- Exercise directions
In the listing below, find each line holding "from" and copy it.

** Raw data follows **

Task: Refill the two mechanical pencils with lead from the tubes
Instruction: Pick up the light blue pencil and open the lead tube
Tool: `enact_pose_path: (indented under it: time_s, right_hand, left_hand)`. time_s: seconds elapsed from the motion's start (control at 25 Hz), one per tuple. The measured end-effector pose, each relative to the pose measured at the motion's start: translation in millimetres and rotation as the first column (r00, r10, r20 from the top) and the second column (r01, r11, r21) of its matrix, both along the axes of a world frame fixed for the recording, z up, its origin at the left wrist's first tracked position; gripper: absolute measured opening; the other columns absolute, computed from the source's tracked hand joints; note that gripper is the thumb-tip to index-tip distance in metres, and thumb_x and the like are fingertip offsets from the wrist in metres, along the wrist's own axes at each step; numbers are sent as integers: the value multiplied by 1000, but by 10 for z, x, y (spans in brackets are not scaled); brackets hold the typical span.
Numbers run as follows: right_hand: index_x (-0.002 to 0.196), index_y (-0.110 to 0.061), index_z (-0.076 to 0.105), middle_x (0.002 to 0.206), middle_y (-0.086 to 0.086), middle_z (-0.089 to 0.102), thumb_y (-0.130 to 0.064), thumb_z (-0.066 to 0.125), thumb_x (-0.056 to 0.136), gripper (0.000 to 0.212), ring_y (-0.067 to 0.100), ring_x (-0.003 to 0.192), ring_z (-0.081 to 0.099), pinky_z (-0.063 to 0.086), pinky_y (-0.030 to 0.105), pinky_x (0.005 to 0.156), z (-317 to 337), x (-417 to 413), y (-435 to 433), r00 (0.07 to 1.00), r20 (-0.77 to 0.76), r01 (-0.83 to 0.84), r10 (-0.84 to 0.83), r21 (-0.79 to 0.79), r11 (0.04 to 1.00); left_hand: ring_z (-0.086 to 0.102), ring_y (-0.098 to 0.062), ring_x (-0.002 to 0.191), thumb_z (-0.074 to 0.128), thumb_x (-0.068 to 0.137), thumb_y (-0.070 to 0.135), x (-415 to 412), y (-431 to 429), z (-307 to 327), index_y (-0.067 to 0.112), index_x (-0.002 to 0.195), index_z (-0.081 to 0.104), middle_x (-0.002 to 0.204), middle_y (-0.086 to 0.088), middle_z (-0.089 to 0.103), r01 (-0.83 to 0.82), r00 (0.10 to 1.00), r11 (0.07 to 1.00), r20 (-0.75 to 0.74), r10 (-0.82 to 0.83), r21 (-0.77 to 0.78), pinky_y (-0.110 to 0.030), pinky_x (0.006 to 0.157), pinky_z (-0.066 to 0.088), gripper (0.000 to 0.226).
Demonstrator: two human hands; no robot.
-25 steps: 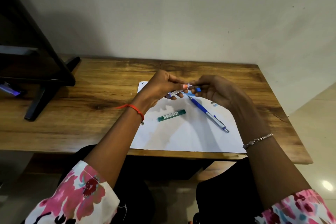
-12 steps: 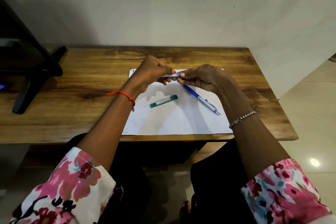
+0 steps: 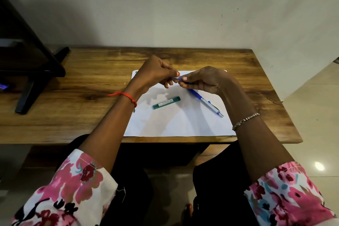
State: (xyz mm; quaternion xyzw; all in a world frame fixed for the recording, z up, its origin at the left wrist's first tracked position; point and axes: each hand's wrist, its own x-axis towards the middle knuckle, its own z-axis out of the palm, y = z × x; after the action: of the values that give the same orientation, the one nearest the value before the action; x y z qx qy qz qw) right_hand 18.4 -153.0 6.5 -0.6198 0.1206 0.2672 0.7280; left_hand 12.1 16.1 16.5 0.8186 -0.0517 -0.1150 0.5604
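My left hand (image 3: 154, 73) and my right hand (image 3: 205, 79) meet fingertip to fingertip above the white paper (image 3: 176, 124). Between them they pinch a small purple-tinted lead tube (image 3: 176, 78), of which only a short piece shows. A bit of blue (image 3: 189, 83) peeks out under my right fingers; what it belongs to is hidden. One blue and silver mechanical pencil (image 3: 206, 102) lies slantwise on the paper under my right hand. A green lead tube (image 3: 166, 102) lies on the paper below my left hand, untouched.
The wooden table (image 3: 73, 112) stands against a pale wall. A black stand (image 3: 34, 71) occupies its left end. The table's right edge drops to a tiled floor (image 3: 315, 134). My knees are under the front edge.
My fingertips have drawn closer together, so less of the purple tube shows between them. The pencil and the green tube on the paper have not moved.
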Motion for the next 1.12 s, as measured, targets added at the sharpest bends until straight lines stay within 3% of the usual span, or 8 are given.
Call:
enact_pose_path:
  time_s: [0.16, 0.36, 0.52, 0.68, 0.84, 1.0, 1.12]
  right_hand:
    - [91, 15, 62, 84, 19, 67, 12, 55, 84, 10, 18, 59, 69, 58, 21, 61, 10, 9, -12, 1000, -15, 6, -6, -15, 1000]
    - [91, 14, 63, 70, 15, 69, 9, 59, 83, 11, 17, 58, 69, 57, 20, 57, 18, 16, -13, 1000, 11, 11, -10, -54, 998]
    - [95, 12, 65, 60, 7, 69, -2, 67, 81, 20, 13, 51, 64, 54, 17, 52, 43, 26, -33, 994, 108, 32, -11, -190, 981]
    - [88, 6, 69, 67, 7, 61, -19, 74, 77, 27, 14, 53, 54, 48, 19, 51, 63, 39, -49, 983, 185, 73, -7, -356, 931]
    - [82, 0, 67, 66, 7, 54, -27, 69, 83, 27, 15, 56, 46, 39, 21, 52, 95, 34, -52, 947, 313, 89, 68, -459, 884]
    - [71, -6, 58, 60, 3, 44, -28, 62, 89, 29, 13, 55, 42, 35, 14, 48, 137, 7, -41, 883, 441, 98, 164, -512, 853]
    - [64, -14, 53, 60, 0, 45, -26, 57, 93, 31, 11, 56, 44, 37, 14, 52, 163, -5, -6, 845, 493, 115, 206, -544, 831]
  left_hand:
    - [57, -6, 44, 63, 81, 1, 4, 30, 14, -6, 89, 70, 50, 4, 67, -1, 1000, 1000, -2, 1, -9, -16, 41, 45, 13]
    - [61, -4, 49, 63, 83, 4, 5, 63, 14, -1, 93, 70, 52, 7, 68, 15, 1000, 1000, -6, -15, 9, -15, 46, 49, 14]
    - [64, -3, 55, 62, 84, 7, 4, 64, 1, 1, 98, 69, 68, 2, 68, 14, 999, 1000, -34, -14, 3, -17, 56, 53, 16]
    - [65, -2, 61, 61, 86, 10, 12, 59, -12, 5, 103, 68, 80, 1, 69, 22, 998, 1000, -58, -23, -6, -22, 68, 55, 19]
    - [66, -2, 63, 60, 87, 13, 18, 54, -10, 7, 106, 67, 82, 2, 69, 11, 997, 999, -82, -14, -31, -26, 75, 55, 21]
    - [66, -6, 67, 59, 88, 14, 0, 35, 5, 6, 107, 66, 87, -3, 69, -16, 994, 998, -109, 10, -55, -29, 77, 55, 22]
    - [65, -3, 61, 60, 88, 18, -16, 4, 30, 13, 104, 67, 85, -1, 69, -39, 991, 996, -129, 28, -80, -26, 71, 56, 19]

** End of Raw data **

- Your solution
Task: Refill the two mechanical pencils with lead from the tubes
Tool: `enact_pose_path: (indented under it: time_s, right_hand, left_hand)`. time_s: seconds elapsed from the motion's start (control at 25 Hz), one per tuple. The measured end-effector pose, each relative to the pose measured at the motion's start: translation in millimetres and rotation as the first column (r00, r10, r20 from the top) and the second column (r01, r11, r21) of its matrix, both along the axes of a world frame fixed for the recording, z up, its origin at the left wrist's first tracked position; gripper: absolute measured opening; the other columns absolute, computed from the source's tracked hand joints; note that gripper is the thumb-tip to index-tip distance in metres, and thumb_x and the like are fingertip offsets from the wrist in metres, along the wrist's own axes at each step; numbers are sent as integers: the value multiplied by 1000, but by 10 for z, x, y (spans in brackets are not scaled); brackets hold the typical span.

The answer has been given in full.